■ WHAT THIS TASK INVOLVES ■
Would you count how many lines of the entries below include the word "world"? Give nothing but the number.

■ RECORDS FOR THIS TASK ■
**********
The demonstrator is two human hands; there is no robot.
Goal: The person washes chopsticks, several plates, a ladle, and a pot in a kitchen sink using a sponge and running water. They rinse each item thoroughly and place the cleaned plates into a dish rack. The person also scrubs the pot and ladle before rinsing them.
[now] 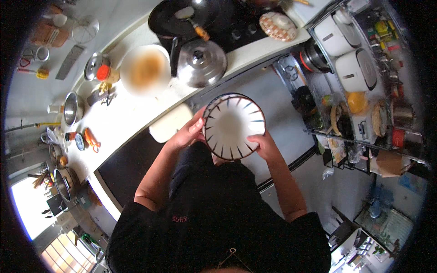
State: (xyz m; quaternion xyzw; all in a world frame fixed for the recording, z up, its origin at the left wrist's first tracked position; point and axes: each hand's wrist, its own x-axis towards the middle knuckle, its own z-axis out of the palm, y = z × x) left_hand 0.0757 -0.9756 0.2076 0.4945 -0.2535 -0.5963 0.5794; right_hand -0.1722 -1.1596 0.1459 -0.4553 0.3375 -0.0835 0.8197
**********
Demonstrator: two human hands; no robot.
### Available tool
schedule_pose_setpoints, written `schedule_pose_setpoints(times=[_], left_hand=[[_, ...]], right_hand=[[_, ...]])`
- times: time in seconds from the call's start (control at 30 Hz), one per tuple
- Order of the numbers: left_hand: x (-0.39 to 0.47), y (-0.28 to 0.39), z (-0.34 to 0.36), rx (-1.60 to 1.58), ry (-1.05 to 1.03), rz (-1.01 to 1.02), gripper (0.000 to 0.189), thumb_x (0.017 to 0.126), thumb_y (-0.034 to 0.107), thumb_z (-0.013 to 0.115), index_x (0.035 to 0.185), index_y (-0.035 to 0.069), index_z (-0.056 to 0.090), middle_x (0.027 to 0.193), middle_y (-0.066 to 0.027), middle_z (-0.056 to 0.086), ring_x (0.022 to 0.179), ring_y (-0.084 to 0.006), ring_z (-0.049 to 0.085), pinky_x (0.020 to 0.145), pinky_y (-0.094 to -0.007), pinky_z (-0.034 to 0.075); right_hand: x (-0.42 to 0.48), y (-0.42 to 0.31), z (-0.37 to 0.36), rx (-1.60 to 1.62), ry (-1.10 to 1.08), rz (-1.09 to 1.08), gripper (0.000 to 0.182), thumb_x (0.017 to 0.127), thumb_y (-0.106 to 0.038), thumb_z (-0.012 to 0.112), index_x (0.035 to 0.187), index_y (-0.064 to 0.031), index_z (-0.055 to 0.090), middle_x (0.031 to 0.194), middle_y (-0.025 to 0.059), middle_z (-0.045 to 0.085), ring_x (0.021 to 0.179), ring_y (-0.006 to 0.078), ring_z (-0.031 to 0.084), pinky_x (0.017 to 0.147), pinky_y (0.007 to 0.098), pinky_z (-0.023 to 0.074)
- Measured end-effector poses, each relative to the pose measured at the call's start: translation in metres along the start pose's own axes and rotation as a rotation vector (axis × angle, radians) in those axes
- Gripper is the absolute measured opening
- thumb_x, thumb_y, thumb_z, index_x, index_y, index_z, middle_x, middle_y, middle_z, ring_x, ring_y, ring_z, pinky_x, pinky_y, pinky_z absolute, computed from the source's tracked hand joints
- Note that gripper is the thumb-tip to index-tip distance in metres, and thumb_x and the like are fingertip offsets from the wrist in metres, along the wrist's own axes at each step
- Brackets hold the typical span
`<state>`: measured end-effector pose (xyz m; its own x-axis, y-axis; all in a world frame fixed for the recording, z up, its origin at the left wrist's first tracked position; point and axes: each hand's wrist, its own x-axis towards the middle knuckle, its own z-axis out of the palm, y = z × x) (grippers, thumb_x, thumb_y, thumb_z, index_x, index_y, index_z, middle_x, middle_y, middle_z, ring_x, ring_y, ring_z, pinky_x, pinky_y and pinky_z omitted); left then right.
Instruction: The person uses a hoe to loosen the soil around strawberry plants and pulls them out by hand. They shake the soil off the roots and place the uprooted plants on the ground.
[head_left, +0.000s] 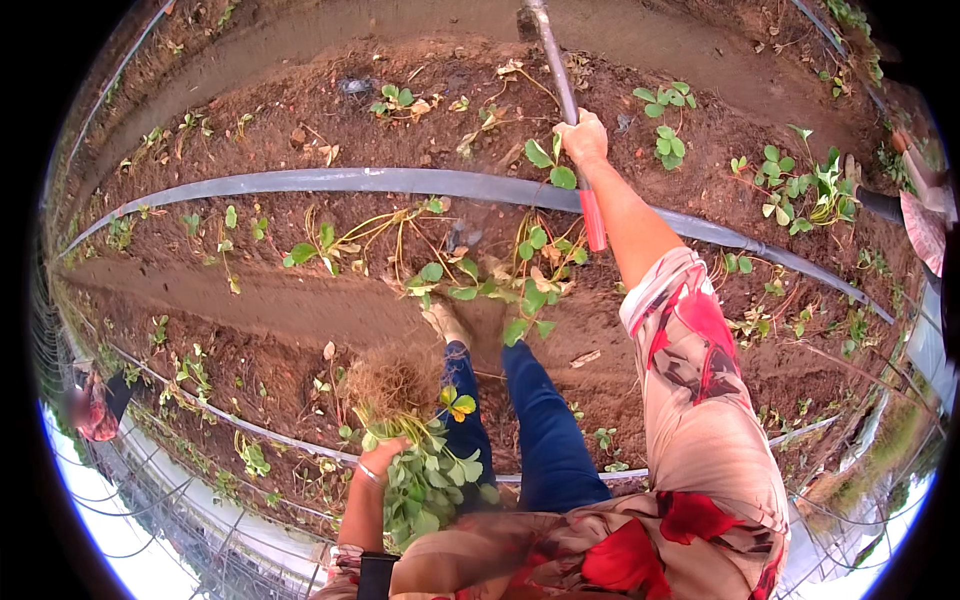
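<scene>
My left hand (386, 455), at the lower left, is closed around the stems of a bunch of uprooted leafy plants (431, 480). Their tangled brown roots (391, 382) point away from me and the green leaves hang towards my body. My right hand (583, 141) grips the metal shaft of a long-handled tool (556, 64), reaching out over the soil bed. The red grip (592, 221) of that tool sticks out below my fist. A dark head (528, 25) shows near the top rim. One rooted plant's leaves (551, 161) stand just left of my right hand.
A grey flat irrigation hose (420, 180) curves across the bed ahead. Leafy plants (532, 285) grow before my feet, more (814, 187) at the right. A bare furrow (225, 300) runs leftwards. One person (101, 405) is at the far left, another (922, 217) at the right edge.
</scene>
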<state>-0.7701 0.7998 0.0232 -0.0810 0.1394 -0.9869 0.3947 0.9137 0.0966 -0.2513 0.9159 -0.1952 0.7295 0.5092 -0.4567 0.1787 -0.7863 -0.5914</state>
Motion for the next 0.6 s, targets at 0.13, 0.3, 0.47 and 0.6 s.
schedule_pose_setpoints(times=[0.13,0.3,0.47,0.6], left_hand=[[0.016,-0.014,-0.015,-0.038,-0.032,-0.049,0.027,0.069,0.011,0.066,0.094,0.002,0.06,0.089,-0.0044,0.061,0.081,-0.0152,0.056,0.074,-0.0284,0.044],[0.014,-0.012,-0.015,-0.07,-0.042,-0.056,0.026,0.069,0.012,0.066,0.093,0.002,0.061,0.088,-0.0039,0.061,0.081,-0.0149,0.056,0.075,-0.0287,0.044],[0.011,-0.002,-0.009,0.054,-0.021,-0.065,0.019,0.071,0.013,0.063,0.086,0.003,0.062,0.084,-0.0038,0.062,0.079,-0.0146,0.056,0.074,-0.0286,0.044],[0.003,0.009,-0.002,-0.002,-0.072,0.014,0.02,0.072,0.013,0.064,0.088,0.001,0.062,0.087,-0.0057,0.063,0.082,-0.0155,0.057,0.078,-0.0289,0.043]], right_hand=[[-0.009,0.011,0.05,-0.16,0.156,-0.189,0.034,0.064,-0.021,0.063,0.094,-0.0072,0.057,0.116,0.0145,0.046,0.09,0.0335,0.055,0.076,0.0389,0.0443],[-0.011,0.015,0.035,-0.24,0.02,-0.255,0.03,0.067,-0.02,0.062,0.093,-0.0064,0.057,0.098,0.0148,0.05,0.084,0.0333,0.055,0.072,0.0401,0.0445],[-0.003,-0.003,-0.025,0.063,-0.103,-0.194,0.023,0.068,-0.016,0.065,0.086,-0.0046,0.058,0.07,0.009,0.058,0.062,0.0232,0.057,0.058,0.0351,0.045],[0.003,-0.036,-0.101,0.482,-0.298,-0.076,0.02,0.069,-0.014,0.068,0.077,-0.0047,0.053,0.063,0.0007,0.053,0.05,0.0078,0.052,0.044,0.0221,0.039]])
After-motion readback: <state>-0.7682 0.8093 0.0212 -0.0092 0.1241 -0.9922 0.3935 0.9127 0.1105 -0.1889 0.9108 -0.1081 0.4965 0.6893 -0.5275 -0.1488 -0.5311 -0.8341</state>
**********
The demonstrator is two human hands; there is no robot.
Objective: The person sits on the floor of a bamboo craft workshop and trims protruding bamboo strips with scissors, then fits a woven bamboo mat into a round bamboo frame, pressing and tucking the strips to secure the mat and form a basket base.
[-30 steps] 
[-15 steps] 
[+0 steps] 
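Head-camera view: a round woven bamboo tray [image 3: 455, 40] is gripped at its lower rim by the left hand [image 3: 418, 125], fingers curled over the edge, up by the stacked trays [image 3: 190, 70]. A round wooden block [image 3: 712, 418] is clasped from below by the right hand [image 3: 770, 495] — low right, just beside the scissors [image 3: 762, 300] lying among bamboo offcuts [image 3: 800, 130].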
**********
■ TASK OUTPUT ■
2